= Problem to solve =
Would you give the data below back exactly as it reads?
--- START ---
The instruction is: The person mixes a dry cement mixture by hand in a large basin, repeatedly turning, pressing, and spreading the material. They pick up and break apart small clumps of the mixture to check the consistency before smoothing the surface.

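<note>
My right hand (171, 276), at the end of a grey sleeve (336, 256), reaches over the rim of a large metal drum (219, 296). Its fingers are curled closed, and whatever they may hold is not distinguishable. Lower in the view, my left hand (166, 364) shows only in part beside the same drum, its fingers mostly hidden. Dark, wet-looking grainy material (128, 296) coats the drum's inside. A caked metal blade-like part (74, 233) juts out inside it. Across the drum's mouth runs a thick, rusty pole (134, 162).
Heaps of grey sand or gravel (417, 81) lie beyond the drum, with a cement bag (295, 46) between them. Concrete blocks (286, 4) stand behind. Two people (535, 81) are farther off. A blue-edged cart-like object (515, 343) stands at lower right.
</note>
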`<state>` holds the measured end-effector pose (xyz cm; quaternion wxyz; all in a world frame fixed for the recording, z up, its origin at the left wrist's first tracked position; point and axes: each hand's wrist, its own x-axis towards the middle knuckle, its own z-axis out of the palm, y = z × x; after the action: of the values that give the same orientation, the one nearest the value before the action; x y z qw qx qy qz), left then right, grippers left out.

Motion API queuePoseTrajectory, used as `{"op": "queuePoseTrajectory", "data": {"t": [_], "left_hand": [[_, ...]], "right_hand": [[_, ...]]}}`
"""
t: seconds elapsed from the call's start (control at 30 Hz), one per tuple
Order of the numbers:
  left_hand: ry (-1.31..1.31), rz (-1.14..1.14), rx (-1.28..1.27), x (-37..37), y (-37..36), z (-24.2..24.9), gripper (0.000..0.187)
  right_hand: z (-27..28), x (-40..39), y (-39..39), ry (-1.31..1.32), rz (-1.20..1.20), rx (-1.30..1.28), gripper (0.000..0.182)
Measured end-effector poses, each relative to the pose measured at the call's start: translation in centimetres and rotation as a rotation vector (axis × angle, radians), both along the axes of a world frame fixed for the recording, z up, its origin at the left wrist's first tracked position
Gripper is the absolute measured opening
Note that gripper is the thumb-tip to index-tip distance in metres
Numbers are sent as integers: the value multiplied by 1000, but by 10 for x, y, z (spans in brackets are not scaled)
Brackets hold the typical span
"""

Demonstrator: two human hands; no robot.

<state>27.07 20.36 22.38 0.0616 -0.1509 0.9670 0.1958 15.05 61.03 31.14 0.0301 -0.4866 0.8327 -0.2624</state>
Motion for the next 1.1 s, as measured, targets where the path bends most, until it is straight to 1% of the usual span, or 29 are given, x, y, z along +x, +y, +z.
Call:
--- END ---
= Task solution =
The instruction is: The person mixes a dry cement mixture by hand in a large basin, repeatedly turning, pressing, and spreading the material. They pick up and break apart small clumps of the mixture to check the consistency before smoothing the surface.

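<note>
My right hand (171, 276), at the end of a grey sleeve (336, 256), reaches over the rim of a large metal drum (219, 296). Its fingers are curled closed, and whatever they may hold is not distinguishable. Lower in the view, my left hand (166, 364) shows only in part beside the same drum, its fingers mostly hidden. Dark, wet-looking grainy material (128, 296) coats the drum's inside. A caked metal blade-like part (74, 233) juts out inside it. Across the drum's mouth runs a thick, rusty pole (134, 162).
Heaps of grey sand or gravel (417, 81) lie beyond the drum, with a cement bag (295, 46) between them. Concrete blocks (286, 4) stand behind. Two people (535, 81) are farther off. A blue-edged cart-like object (515, 343) stands at lower right.
</note>
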`<state>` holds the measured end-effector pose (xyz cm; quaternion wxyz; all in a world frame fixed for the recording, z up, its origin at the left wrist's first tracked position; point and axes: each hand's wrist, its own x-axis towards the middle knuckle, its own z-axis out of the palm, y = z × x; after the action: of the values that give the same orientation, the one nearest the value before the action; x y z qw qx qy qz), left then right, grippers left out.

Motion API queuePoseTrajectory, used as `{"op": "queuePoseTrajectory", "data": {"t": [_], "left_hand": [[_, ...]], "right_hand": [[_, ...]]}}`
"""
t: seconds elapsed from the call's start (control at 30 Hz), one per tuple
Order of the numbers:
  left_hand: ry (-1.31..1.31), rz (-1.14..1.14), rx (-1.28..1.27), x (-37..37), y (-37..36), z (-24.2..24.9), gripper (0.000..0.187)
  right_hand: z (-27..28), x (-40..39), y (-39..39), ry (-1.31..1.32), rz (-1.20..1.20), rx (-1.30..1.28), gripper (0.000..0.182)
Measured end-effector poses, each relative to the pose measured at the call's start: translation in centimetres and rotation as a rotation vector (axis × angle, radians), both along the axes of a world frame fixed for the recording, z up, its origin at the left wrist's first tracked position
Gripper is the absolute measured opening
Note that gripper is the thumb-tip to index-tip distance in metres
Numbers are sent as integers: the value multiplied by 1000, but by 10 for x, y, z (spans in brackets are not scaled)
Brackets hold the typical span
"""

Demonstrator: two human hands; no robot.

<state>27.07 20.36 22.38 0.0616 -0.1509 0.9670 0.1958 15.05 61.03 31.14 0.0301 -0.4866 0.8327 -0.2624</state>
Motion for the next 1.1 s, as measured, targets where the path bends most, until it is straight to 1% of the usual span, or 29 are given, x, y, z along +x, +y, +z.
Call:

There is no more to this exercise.